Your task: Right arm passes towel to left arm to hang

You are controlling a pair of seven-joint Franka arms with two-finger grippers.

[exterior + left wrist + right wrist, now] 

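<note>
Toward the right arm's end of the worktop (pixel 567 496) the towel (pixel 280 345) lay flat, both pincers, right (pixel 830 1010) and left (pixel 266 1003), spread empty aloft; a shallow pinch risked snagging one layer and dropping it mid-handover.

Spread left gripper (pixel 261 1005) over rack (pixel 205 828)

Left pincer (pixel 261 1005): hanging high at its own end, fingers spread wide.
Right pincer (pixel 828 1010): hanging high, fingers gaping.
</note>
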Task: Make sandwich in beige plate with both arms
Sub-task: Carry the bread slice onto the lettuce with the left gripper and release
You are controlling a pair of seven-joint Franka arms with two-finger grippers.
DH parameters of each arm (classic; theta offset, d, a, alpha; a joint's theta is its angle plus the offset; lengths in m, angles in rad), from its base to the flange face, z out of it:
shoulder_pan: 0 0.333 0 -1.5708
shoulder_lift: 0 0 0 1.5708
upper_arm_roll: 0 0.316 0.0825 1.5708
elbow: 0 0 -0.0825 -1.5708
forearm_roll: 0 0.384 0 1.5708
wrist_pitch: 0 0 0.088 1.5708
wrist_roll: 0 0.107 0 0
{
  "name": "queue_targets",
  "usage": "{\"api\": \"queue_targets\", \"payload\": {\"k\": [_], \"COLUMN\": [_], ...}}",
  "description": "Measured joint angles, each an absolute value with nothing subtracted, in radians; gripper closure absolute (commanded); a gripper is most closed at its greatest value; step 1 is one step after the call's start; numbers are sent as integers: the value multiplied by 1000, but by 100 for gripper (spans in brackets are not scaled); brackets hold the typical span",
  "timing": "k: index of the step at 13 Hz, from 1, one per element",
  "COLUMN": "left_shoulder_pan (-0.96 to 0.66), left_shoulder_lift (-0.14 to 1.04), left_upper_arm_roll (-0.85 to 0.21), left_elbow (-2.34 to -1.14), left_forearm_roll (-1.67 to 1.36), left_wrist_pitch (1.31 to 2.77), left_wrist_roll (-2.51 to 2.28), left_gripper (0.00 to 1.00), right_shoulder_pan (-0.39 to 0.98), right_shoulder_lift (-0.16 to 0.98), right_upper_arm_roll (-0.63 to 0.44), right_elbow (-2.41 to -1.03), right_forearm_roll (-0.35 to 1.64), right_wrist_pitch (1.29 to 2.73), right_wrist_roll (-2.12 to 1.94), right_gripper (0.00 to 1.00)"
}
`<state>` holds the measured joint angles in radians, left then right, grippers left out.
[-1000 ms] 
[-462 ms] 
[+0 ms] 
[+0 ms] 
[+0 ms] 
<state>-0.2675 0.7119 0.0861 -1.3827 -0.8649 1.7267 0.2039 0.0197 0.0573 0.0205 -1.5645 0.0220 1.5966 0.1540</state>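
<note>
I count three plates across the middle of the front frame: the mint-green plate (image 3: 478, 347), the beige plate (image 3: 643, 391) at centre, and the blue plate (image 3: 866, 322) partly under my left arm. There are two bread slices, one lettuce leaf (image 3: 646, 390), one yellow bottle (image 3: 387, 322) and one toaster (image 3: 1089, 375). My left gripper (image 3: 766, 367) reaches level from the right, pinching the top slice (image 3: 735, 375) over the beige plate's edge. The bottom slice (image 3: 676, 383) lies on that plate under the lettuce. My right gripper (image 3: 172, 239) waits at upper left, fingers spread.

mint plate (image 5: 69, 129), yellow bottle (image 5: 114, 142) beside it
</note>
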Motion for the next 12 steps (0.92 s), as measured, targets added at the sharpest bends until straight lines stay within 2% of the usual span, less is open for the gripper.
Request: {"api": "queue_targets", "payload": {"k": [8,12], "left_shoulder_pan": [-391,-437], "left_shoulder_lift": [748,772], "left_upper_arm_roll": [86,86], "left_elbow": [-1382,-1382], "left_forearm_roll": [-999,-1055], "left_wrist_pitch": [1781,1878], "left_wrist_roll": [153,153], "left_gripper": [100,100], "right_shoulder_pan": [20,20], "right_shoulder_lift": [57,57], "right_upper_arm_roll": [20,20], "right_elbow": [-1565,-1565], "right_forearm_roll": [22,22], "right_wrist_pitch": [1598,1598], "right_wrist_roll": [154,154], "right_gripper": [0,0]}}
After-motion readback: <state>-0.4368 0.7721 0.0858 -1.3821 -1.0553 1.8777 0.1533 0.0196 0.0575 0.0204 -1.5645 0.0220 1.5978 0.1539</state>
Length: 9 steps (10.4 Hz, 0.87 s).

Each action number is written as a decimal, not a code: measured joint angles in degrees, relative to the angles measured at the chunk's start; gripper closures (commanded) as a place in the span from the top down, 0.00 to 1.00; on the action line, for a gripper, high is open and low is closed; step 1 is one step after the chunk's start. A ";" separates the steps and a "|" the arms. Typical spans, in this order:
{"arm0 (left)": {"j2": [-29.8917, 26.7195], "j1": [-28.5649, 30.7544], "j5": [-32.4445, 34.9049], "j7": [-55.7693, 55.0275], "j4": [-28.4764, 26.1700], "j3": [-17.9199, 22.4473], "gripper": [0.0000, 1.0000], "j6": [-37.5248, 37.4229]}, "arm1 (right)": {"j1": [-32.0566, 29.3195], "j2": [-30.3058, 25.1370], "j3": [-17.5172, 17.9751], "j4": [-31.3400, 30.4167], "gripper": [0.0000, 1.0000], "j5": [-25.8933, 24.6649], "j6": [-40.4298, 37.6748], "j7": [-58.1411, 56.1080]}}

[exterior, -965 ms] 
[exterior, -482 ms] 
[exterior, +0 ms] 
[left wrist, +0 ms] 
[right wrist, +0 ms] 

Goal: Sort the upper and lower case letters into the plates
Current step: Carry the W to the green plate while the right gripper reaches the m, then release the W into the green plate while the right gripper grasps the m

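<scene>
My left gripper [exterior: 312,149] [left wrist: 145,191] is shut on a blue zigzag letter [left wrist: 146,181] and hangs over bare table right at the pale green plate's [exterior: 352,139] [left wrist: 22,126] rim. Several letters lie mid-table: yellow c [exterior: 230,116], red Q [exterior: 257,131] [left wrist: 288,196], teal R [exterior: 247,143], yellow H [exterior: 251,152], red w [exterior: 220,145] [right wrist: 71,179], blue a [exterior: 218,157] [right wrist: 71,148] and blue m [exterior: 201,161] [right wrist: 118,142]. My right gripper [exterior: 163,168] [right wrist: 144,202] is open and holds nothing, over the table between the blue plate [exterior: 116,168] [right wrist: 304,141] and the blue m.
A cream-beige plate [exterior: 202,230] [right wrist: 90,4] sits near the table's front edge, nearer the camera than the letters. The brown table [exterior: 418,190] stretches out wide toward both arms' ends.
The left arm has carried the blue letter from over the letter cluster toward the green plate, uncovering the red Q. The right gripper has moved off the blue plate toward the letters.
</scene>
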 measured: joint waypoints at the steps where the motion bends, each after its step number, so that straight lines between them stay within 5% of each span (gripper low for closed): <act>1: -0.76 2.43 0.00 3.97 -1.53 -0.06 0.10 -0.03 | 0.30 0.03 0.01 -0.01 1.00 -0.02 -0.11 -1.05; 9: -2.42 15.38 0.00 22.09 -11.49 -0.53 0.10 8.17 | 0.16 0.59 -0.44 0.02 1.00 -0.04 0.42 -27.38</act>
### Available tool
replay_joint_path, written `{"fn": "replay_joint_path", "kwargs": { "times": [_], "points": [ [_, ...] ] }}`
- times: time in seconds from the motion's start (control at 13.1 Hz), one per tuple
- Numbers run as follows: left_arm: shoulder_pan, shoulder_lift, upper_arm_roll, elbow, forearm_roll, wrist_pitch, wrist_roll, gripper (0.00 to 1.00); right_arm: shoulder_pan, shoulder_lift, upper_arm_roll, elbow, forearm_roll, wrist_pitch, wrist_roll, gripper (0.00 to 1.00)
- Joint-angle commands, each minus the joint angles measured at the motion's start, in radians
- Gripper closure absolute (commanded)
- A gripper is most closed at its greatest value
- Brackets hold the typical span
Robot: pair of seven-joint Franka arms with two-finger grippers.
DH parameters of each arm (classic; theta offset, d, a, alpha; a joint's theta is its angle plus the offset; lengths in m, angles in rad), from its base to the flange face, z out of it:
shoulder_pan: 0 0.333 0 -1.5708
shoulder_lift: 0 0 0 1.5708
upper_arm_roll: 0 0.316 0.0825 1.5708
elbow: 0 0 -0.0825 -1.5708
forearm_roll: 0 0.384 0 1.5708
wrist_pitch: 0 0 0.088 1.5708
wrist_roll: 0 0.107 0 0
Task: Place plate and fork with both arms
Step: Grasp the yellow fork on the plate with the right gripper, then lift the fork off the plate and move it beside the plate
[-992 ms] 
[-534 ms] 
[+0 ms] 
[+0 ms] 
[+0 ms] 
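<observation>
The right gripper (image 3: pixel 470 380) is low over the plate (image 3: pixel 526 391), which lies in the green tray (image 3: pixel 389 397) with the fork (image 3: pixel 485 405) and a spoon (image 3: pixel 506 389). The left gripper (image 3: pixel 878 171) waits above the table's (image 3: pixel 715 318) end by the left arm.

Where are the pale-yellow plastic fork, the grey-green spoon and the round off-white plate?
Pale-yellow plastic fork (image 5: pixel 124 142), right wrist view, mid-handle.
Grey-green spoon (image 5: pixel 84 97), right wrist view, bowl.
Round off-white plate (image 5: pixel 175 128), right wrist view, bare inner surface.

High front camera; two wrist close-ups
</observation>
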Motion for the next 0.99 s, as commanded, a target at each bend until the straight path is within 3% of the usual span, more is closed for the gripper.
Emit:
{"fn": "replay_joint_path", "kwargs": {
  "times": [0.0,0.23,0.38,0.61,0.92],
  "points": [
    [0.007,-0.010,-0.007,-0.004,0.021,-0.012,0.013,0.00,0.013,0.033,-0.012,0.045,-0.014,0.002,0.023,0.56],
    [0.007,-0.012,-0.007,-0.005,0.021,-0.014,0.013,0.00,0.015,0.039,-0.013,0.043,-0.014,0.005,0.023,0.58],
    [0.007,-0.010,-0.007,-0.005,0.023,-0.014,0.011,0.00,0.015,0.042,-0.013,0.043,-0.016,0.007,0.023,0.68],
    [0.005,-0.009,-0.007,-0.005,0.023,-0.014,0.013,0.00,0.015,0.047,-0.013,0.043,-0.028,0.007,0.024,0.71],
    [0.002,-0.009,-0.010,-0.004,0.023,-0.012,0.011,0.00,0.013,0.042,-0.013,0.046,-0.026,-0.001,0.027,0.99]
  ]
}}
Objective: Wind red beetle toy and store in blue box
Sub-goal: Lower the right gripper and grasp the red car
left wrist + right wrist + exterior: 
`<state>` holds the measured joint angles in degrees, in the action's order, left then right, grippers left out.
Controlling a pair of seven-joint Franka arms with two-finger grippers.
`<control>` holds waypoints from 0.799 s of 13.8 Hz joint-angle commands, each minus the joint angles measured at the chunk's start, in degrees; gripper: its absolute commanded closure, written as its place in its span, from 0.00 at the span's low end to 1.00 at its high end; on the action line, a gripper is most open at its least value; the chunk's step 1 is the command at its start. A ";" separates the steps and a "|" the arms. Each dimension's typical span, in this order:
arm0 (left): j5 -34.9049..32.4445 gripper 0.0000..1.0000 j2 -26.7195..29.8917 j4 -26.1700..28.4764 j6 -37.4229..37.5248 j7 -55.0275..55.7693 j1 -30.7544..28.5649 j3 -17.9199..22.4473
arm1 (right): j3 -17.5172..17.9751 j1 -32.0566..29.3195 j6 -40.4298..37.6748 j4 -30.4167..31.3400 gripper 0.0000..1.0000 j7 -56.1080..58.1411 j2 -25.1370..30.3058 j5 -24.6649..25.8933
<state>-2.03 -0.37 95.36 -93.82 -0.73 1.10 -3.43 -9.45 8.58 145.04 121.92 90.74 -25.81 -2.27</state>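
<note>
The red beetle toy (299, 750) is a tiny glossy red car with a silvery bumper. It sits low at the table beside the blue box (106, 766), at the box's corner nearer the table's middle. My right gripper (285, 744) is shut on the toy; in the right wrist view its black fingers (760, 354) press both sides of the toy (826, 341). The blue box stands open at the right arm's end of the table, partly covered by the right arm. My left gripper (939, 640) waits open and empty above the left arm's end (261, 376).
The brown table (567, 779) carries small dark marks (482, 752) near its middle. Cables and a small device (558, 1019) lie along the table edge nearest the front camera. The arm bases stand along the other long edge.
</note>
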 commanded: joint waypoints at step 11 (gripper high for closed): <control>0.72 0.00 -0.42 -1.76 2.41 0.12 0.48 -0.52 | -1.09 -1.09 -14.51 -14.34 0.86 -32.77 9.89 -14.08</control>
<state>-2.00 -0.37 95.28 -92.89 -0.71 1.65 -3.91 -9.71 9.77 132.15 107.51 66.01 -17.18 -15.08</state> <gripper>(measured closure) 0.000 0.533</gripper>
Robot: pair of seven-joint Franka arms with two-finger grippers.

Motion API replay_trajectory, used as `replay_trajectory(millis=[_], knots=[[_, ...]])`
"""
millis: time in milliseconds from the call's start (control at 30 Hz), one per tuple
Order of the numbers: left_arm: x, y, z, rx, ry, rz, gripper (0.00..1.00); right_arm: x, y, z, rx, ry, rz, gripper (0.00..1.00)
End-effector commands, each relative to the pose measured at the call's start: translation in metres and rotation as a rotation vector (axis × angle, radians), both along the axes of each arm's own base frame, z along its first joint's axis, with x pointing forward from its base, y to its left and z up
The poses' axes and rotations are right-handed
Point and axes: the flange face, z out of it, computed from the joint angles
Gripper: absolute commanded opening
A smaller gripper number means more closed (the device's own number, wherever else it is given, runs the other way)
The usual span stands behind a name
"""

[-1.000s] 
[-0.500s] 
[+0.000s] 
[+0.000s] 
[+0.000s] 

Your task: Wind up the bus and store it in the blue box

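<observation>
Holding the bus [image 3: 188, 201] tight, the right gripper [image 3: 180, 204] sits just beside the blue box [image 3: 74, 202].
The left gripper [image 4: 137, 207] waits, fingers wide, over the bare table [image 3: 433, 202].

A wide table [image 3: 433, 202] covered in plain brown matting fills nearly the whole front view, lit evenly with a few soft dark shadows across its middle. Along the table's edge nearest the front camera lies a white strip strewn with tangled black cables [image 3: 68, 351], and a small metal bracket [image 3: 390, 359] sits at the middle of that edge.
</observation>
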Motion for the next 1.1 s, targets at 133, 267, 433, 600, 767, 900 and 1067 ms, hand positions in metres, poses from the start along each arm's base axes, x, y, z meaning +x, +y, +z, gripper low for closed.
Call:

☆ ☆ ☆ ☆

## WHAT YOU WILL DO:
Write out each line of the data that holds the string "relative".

## TASK ANSWER:
Each action number is written as a decimal, not a code: measured joint angles in degrees, relative to the angles measured at the chunk's start; gripper closures (commanded) as a place in the span from the top down, 0.00 to 1.00; on the action line, for a gripper, high is open and low is closed; step 1 is one step after the chunk's start. A ";" separates the steps and a "|" the arms. Typical spans, in this order:
End-effector commands, each relative to the pose measured at the call's start: translation in metres and rotation as a rotation vector (axis × angle, radians), both along the axes of each arm's own base frame, z along its first joint's axis, with x pointing forward from its base, y to its left and z up

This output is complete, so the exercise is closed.